Activity: Begin at the line below that holds "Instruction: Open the" and end at the line that holds "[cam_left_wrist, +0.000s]", transcribing each line exactly and skipping any picture.

── The input

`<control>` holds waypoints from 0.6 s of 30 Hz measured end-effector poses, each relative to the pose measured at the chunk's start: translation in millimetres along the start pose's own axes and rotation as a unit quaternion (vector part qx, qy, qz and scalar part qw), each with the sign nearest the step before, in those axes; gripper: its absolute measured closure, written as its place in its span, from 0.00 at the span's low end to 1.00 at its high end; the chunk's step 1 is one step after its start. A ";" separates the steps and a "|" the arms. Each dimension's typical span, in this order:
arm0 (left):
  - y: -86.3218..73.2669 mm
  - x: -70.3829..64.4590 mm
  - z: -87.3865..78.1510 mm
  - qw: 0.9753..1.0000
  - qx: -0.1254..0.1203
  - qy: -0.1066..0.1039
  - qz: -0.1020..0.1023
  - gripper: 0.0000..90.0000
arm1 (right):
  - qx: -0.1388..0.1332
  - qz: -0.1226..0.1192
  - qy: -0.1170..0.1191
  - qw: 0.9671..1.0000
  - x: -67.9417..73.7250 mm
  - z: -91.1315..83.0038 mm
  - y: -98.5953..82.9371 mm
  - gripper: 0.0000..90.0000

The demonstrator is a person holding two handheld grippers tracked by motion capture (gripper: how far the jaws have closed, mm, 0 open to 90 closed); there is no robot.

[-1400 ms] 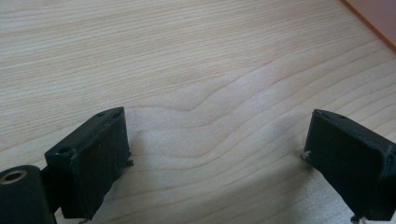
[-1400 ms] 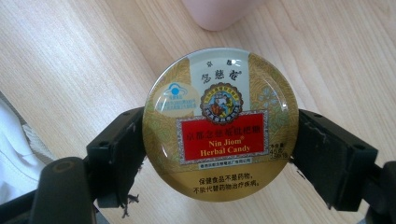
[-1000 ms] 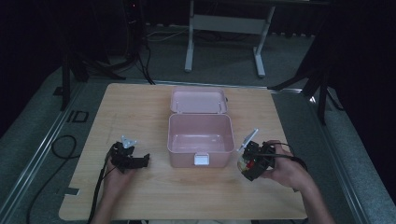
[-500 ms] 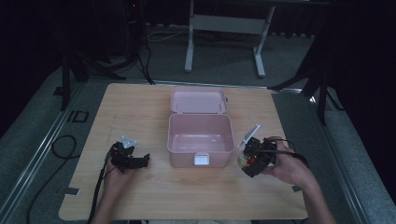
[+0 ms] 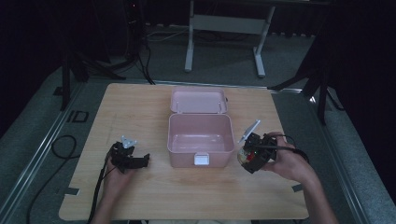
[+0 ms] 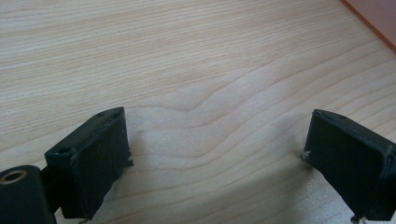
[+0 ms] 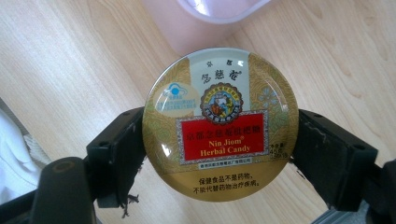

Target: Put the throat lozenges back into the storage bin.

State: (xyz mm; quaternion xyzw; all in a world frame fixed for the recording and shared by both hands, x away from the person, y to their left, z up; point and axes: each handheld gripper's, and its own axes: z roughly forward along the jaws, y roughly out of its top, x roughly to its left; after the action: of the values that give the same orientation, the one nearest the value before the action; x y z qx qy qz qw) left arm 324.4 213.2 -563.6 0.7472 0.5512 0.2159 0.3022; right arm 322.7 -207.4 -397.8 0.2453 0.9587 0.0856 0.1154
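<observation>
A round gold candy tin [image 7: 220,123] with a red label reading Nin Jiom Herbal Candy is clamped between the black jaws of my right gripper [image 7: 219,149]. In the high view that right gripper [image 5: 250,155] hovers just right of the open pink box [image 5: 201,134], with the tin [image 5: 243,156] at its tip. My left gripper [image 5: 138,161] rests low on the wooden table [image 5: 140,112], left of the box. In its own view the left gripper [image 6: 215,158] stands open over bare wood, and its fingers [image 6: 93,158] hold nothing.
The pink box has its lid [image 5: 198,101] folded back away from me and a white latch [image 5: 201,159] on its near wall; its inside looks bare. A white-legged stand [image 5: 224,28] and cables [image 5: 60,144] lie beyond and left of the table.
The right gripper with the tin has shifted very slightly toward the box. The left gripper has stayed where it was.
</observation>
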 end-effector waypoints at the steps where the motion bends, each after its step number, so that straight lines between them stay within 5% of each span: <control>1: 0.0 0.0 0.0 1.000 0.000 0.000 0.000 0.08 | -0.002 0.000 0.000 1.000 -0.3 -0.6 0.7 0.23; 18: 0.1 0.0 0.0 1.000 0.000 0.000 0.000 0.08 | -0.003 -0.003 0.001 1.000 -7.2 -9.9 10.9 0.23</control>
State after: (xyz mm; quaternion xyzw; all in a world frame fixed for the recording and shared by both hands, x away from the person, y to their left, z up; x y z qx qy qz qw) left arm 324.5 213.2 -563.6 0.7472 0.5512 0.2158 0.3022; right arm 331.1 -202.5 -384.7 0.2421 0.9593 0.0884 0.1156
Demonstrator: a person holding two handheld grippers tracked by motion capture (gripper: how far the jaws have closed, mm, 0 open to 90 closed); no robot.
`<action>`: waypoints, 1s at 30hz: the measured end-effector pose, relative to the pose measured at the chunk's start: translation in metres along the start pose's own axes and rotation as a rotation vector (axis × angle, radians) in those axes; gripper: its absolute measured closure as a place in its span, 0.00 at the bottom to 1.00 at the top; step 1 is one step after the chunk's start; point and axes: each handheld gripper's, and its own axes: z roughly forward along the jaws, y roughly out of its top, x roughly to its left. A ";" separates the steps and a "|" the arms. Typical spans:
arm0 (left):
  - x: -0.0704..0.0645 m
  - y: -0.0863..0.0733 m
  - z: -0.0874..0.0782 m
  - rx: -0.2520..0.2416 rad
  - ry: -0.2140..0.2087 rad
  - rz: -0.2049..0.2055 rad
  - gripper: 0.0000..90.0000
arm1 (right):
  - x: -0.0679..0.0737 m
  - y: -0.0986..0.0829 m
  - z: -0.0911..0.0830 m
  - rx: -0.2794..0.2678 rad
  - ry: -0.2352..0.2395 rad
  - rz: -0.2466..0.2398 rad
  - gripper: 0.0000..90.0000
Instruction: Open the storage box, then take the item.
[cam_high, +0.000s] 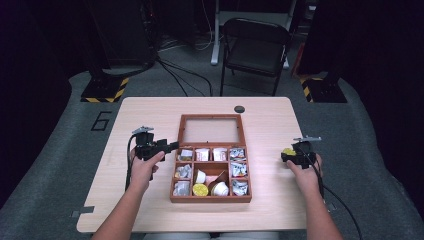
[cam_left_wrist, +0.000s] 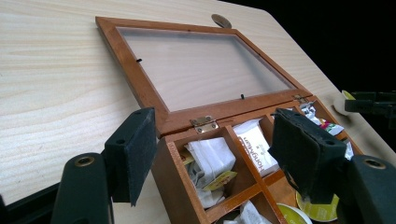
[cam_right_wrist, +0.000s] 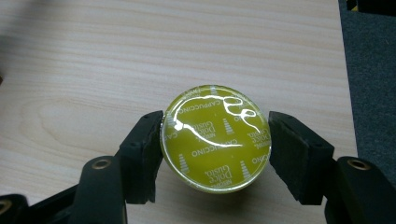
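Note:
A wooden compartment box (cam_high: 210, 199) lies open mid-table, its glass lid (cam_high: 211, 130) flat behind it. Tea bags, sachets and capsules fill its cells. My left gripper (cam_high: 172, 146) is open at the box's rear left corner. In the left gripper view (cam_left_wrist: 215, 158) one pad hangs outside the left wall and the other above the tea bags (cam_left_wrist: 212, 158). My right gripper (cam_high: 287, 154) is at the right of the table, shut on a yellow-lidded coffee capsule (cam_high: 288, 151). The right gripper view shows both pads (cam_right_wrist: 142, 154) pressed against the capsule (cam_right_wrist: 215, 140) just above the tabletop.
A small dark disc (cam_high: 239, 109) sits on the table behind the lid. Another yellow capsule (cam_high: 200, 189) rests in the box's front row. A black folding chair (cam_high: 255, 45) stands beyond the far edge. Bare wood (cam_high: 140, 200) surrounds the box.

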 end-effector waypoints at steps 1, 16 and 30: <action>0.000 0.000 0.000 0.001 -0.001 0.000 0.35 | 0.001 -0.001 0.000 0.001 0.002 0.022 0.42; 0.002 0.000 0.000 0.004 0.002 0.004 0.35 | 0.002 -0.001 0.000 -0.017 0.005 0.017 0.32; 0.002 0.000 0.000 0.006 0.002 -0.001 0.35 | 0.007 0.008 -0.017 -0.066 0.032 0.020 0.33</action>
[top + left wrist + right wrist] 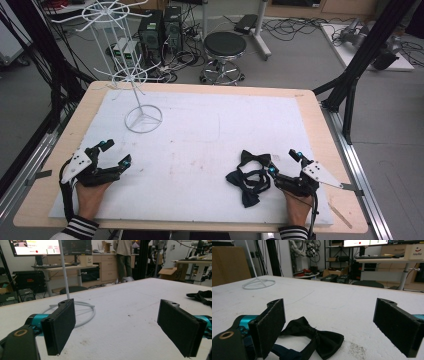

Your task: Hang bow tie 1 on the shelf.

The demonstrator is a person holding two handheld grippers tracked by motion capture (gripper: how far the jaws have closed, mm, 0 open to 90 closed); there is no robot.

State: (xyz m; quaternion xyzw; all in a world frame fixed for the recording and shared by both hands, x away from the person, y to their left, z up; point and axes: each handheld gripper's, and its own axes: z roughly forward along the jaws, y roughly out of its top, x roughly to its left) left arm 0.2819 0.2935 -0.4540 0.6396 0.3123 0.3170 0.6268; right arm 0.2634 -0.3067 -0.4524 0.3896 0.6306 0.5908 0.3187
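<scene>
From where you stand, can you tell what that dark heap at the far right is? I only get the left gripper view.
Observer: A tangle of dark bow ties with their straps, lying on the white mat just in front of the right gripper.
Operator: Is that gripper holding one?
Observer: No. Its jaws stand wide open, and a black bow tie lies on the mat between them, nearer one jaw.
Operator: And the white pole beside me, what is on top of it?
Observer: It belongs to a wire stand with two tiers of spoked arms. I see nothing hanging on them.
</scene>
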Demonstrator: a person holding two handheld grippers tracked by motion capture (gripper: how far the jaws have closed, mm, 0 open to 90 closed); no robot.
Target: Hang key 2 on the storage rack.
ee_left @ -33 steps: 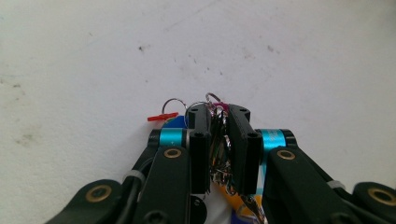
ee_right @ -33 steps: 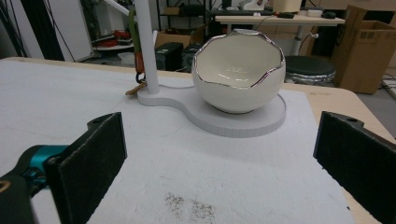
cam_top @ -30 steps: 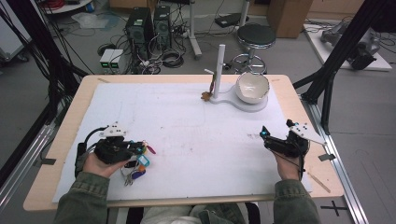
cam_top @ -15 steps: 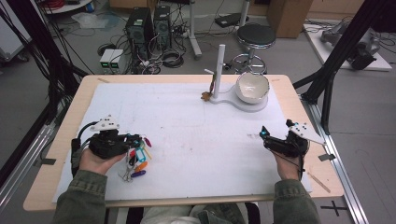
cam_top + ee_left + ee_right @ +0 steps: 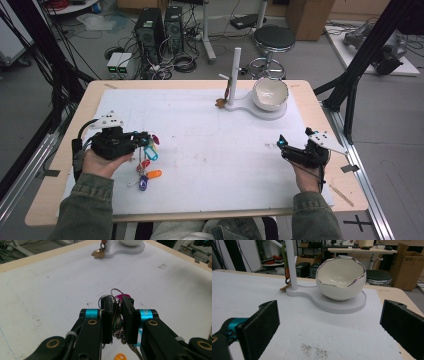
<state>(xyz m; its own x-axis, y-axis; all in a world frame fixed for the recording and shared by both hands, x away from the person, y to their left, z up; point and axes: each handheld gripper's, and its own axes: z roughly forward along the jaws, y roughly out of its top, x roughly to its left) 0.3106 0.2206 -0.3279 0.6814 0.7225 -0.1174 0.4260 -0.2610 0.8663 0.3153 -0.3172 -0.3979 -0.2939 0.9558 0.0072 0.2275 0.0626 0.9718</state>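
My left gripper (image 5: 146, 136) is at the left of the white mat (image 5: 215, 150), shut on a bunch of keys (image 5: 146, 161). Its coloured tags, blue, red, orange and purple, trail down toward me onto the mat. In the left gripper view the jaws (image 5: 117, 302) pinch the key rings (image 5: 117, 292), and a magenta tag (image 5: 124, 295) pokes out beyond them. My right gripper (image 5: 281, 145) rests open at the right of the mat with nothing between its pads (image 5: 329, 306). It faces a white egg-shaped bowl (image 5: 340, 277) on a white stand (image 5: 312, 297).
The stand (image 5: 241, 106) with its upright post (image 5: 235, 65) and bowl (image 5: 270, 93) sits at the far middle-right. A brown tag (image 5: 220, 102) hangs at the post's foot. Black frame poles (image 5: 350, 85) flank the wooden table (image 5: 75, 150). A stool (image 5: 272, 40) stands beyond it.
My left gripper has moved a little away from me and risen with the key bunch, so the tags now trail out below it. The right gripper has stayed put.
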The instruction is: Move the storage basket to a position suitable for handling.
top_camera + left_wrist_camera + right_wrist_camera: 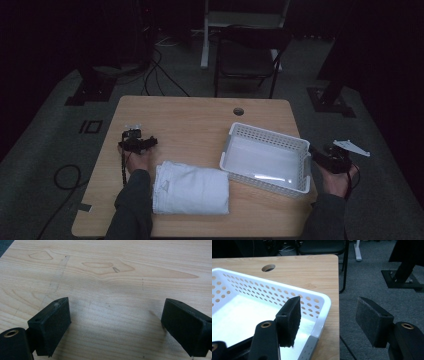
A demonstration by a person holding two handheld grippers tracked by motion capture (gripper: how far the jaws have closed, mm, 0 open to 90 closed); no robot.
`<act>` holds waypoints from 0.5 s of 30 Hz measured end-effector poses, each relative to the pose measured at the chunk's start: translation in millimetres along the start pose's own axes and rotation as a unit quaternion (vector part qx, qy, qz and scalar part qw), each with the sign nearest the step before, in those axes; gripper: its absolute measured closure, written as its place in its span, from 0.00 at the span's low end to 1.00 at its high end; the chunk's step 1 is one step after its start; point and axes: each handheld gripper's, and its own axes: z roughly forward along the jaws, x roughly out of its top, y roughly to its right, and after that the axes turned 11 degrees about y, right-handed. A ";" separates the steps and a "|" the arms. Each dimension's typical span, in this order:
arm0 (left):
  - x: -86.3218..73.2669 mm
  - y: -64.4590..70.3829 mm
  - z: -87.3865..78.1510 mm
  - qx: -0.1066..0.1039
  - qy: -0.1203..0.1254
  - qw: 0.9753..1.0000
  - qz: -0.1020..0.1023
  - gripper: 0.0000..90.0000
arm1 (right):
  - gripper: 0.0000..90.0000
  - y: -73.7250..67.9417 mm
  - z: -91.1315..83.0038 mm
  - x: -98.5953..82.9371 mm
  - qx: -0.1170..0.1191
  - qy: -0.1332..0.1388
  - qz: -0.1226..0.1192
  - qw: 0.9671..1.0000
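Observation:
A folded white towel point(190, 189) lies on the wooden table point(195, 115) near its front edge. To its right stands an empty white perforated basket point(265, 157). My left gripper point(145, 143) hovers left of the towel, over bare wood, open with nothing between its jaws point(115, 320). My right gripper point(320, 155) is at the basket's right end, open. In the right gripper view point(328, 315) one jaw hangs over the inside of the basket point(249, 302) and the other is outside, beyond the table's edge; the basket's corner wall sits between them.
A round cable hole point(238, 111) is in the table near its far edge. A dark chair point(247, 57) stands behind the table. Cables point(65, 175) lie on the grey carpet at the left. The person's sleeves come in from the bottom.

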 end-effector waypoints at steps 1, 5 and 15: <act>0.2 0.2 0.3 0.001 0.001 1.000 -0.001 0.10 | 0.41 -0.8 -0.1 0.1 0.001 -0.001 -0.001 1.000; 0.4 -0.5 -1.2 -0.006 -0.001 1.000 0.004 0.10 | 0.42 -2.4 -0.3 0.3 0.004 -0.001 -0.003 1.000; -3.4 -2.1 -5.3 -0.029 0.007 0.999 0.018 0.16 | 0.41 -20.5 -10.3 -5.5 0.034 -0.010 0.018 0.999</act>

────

Response area:
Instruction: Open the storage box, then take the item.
[cam_high, +0.000s] 
[cam_left_wrist, +0.000s] 

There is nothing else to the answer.